The mobile journey of Linux-based OS Ubuntu has felt like an eternity. Canonical, the company that leads development on the platform, first announced the smartphone OS back in 2013; after an unsuccessful dalliance with crowdfunding, Canonical said over a year ago that phones from BQ and Meizu would launch with the platform in 2014. That goal was missed, but the BQ device was made available a few weeks ago, and it's on show at Mobile World Congress alongside a Meizu counterpart.
Ubuntu is late to the smartphone party, and not in a way that could be described as fashionable. But Canonical remains bullish on the future of the platform. "We're taking on Android," says mobile VP Cristian Parrino with a confident grin.
Ubuntu is taking a different approach to Android
Android, of course, has a considerable head start, with over a billion devices shipped and over a million apps in the Google Play Store. But instead of attempting to build an app store and ecosystem from scratch, Ubuntu is taking a different approach to how software works on a phone. The primary OS interface is underpinned by what Canonical calls "scopes"; essentially, a series of categorized homescreens that developers can plug into.
So, for example, you could swipe from the Photos scope, which includes photos from an Instagram feed, to the Music scope, which lets you access content from SoundCloud and Grooveshark — it works a little like a directly customizable, more expansive Google Now, or the way the Pebble Time's timeline feature pulls in data. Parrino says the system is very easy to develop for, and in some cases services can support the OS in less than a day without needing to write a line of code.
The interface is entirely driven by gestures and turns out to be very intuitive, but Canonical has its work cut out. At this point, it is somewhat fair to say that people like apps and have gotten used to the way that functionality and services are siloed away in little icons on a screen. And, while Canonical's idea to remove the middle man of coding an entire app in order to provide the content is appealing in some ways, it seems to me that it'd work best in situations where information flows down a one-way street to the user. It's hard to imagine apps like Snapchat flourishing on this platform without making significant effort.
The devices Canonical is showing off at MWC are both based on existing Android hardware, and neither is intended to be a big seller just yet. The first, the Aquaris E4.5 UE from Spanish manufacturer BQ (below), is a mid- to low-end device that keeps up with the OS well enough, but doesn't impress in build quality. That's to be expected given its €169.90 (about $190) price point, which even then only applies if you can actually secure a device in a flash sale — there's no retail availability, and Parrino says the strategy is about stoking enthusiasm among developers more than getting phones in the hands of consumers.
The second Ubuntu phone (top) is a more appealing proposition. It comes by way of Meizu, a Chinese company that has been making high-spec phones at low prices for years, and is based on the current MX4. The phone has a 5.36-inch 1920 x 1152 display, a 20-megapixel camera, and an eight-core MediaTek 6595 processor, all wrapped up in a reasonably attractive design with ultra-thin bezels. The MX4 Ubuntu is set to hit Europe soon, with a release in China coming later. It's early days for the platform, but Parrino believes that, once ready, it will appeal to carriers, who will pay a service fee in return for a customized experience that remains within the scope framework.

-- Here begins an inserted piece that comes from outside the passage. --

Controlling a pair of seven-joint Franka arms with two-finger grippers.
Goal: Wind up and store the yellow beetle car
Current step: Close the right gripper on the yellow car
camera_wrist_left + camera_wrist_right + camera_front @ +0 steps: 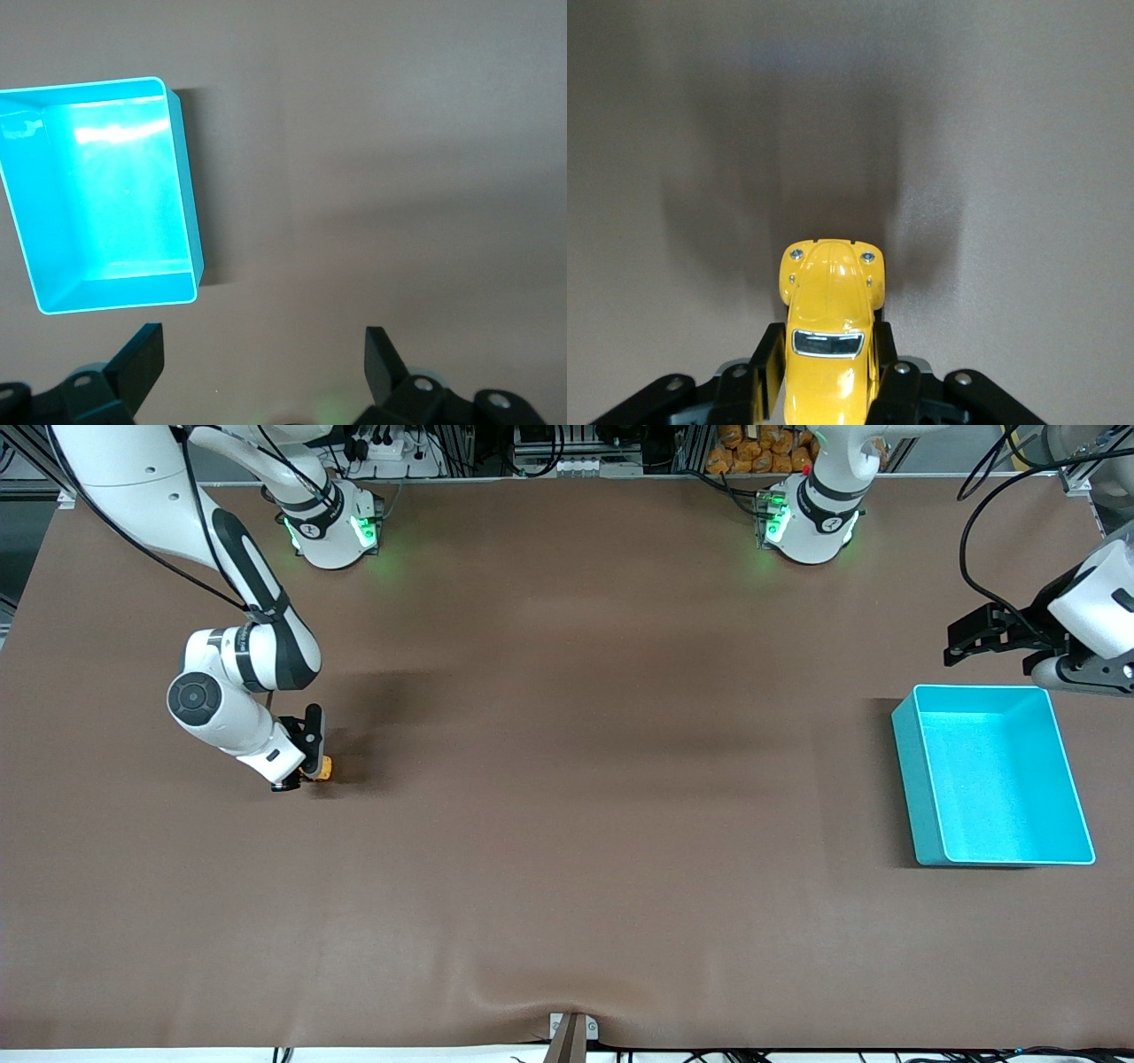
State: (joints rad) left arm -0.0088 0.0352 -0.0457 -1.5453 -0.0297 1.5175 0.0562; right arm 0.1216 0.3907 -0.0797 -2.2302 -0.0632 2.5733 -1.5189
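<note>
Yellow beetle car (828, 332) is the smallest item here, so the bigger things come first. The brown worktop (567, 797) fills nearly the whole front view. Next in size is the turquoise bin (917, 779), at the middle right of that frame toward the left arm's end of the worktop, standing upright and open-topped; in the left wrist view it fills the upper left of the frame (188, 195).

The left gripper (961, 642) hangs at the right edge of the front view, above the worktop just beside the bin's upper corner. Its fingers (142, 359) are spread wide with nothing between them.

The right gripper (312, 766) is low at the middle left of the front view, toward the right arm's end of the worktop. Its fingers (766, 372) are closed against the two sides of the car.

The car (321, 769) shows in the front view only as a small yellow patch beside the gripper, down at the worktop; whether its wheels touch cannot be told. In the right wrist view its long axis runs straight up the frame, the rounded hood and two small headlights pointing away from the gripper and the windscreen between the fingers.
</note>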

Canonical is still pushing convergence
Canonical is still pushing the concept of convergence, too. At MWC, the company is showing how devices running an early tablet version of the OS can switch to desktop Ubuntu when a USB keyboard is plugged in. The long-term plan is for Ubuntu phones to act as a PC once connected to a larger display.
It's hard to bet on Canonical in 2015, considering how long the mobile Ubuntu project has dragged on and at how early a stage it remains. But, lofty goals of unseating Google's Android aside, the Ubuntu community is unlikely to mind. If you care about the slickest, most mainstream experience, then, well, you probably don't run Ubuntu on your PC, either. I found the Ubuntu phones at MWC to offer simple, fresh experiences that could be more than serviceable for those with reason to believe. In this age of smartphone duopoly, it'd be nice to think there's room for smaller platforms that make a statement.